The on-site repulsion term U dominates the physics at v = 1 (corresponding to half-band filling). In the strong correlation limit U > W, a robust insulating state has been observed by multiple experimental groups on various TMD moiré systems (Fig. 2a), which include angle-aligned WSe2/WS2 (refs. 32,33), MoSe2/WS2 (refs. 54) and MoTe2/WSe2 (refs. 6,57), as well as twisted WSe2 (refs. 7,29,51) and MoSe2 (ref. 31). The insulating state is not expected from single-particle band theory. It is consistent with the emergence of a Mott insulator58 for a sufficiently isolated moiré band or else a charge-transfer insulator12. The insulating state emerges as an attempt of the system to minimize the on-site Coulomb repulsion by localization of the charge carriers. The charge degree of freedom is frozen; the low-energy physics is governed by the collective spin excitations from the local magnetic moments59. The magnetic ground state is expected to be 120° Néel order45 (Fig. 2a). The emergence of local magnetic moments has been verified by temperature-dependent magnetic circular dichroism (MCD) measurements32. Owing to the spin–valley-locked band structure and the valley-dependent optical selection rules in monolayer TMDs26,27,28, the MCD signal is directly proportional to the sample magnetization. A Curie–Weiss behaviour for the magnetic susceptibility with a negative Curie–Weiss temperature is observed (Fig. 2b). The result is consistent with the Anderson superexchange interaction between the local magnetic moments in a Mott insulator59. The weak superexchange energy scale of ~1–30 K (refs. 6,32) is a result of the distant local moments (separated by aM ≈ 5–10 nm).

Fig. 2: Hubbard model physics.
figure 2

a, Top: gate-voltage (Vg) dependence of the reflection contrast spectrum (∆R/R0) of a Rydberg sensor (monolayer WSe2) proximal to a WSe2/WS2 moiré superlattice. An abundance of insulating states is seen by blueshifts of the 2s exciton resonance and enhancements in the spectral weight. The top axis shows the filling factor for the insulating states. Bottom: ground-state charge-order configuration at various filling factors. Filled and unfilled circles denote occupied and empty sites for state v, respectively. The notation of the occupied and empty sites is switched for the state 1 − v. The ground-state spin configuration (arrows) is also shown for the Mott state and the band insulating state. b, Temperature dependence of the moiré exciton g factor (proportional to the spin susceptibility) for the Mott insulating state in a WSe2/WS2 moiré superlattice (g0 is the bare exciton g-factor). The solid line is a Curie–Weiss fit to the data points. c, STM image of the charge-order configuration (illustrated by the filled and unfilled circles) for the v = 2/3 generalized Wigner crystal state in a WSe2/WS2 moiré superlattice (Vbias is the tip-sample bias voltage). d,e, Temperature-dependent resistivity (R or ρ) at varying perpendicular electric fields (E or D) applied to MoTe2/WSe2 moiré (d) and twisted WSe2 (e). A sharp metal–insulator transition is observed at fixed half-band filling. Panels reproduced with permission from: a, top, ref. 53, Springer Nature Ltd; b, ref. 32, Springer Nature Ltd; c, ref. 76, Springer Nature Ltd; d, ref. 6, Springer Nature Ltd; e, ref. 7, Springer Nature Ltd.

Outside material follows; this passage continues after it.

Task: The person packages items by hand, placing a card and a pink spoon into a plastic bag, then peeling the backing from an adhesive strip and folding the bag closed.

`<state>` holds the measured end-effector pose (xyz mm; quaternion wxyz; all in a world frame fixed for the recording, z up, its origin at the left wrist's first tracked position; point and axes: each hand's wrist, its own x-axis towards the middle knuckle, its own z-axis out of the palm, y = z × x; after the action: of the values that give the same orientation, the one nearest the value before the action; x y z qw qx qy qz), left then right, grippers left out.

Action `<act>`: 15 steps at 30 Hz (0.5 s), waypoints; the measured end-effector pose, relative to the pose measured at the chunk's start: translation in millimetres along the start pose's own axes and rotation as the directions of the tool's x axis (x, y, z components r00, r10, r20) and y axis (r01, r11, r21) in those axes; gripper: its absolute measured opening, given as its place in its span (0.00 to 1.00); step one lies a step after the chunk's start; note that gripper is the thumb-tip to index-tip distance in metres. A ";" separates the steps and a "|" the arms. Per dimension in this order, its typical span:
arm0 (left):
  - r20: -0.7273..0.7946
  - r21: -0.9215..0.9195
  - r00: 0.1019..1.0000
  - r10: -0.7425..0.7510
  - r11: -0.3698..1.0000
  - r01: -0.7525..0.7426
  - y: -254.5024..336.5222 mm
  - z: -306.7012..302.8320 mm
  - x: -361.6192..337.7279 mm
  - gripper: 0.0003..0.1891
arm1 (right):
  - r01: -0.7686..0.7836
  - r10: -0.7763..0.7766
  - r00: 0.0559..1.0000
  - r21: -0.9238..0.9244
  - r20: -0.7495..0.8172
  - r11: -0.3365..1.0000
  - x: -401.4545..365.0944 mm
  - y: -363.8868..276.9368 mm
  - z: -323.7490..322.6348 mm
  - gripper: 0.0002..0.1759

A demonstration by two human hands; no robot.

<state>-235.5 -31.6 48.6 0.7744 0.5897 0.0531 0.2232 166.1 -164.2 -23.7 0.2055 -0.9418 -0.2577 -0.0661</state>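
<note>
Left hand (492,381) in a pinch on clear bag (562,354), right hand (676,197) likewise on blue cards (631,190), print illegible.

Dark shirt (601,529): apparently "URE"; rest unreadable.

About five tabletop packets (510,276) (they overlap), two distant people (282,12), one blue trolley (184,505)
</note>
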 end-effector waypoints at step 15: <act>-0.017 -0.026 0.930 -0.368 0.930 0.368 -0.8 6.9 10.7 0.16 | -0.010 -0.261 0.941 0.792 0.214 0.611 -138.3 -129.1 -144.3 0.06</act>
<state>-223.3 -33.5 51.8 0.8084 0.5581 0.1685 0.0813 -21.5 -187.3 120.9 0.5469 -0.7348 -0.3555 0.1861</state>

Continuous Mott transition

Whereas the system at v = 1 is a Mott insulator in the UW limit, it is a Fermi liquid in the opposite limit UW. A transition between the two states of matter is expected to happen at U ≈ W (refs. 58,59). Such a bandwidth-tuned metal–insulator transition is often driven to first order and accompanied by simultaneous magnetic, structural and other forms of phase transitions59. However, the geometric frustration in a triangular lattice and the reduced dimensionality in TMD moiré systems can quench these additional phase transitions and favour a continuous transition from a non-magnetic Mott insulator to a Fermi liquid without symmetry breaking, known as the continuous Mott transition60,61,62. The non-magnetic Mott insulator near the transition has also been predicted to be some form of quantum spin liquid60,61,62,63,64,65,66.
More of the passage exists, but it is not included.